### Instructions to follow
When you reach the line in the listing below that contains "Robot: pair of", begin returning lines exactly as written, and stop after the line that contains "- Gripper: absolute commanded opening". Return no other lines.
>>
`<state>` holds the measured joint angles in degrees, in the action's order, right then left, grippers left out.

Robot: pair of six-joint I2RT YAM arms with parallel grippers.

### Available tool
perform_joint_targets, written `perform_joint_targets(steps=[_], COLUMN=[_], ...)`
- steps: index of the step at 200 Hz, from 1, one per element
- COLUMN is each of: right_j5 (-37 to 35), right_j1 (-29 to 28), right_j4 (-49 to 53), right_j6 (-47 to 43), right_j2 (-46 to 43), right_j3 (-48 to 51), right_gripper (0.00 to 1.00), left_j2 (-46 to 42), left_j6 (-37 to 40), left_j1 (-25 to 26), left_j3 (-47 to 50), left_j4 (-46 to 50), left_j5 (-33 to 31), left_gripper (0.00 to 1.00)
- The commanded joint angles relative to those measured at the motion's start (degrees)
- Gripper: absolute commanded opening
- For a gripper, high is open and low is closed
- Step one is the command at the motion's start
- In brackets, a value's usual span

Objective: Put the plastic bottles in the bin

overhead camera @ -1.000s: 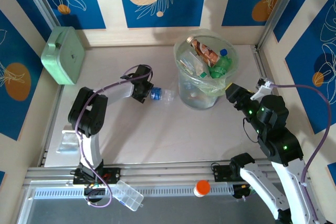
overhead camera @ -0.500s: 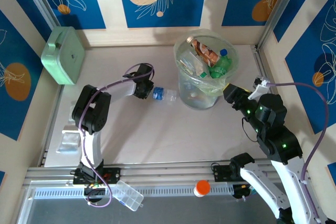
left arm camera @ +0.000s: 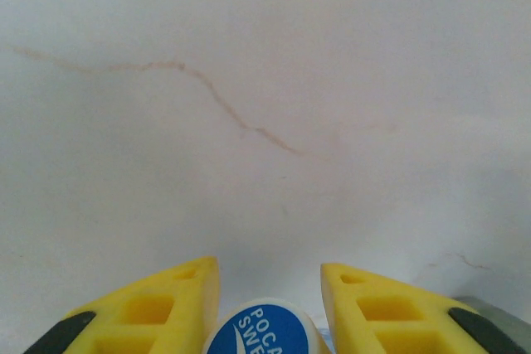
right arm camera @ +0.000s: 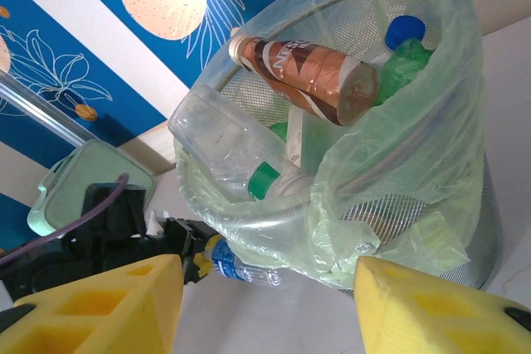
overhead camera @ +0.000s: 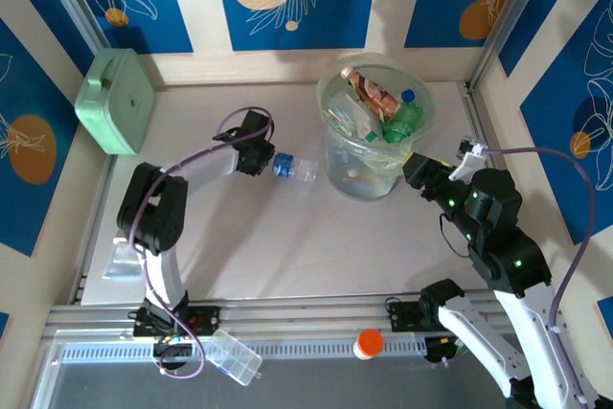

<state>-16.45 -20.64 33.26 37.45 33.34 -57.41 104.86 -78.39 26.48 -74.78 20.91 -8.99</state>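
The left gripper [overhead camera: 267,161] pinches the blue-labelled end of a clear bottle [overhead camera: 295,170] that lies sideways just left of the bin [overhead camera: 364,179]. The right gripper [overhead camera: 412,168] hangs spread and empty beside the bin's right wall. Other bottles [right arm camera: 307,72] crowd the bin's rim. Bare table [overhead camera: 287,246] lies open nearer the arms.

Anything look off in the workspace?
The translucent grey-green round bin is heaped: a brown-labelled plastic bottle pokes above its rim. One clear plastic bottle with a blue label lies on its side left of it, cap gripped by the left end effector.
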Motion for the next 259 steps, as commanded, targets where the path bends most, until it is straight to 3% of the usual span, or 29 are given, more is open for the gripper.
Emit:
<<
### Completed task
Robot: pair of six-joint I2RT YAM arms with parallel grippers.

### Available tool
perform_joint_targets, written `perform_joint_targets(steps=[_], COLUMN=[_], ...)`
- steps: index of the step at 200 Hz, from 1, one per element
- COLUMN is each of: right_j5 (-37 to 35), right_j1 (-29 to 28), right_j4 (-49 to 53), right_j6 (-47 to 43), right_j2 (-46 to 43), right_j3 (-48 to 51), right_gripper (0.00 to 1.00), left_j2 (-46 to 42), left_j6 (-37 to 40), left_j1 (-25 to 26), left_j3 (-47 to 50), left_j4 (-46 to 50), left_j5 (-33 to 31), left_gripper (0.00 to 1.00)
- The commanded joint angles relative to those measured at the motion's start (degrees)
- Gripper: absolute commanded opening

This answer is now complete.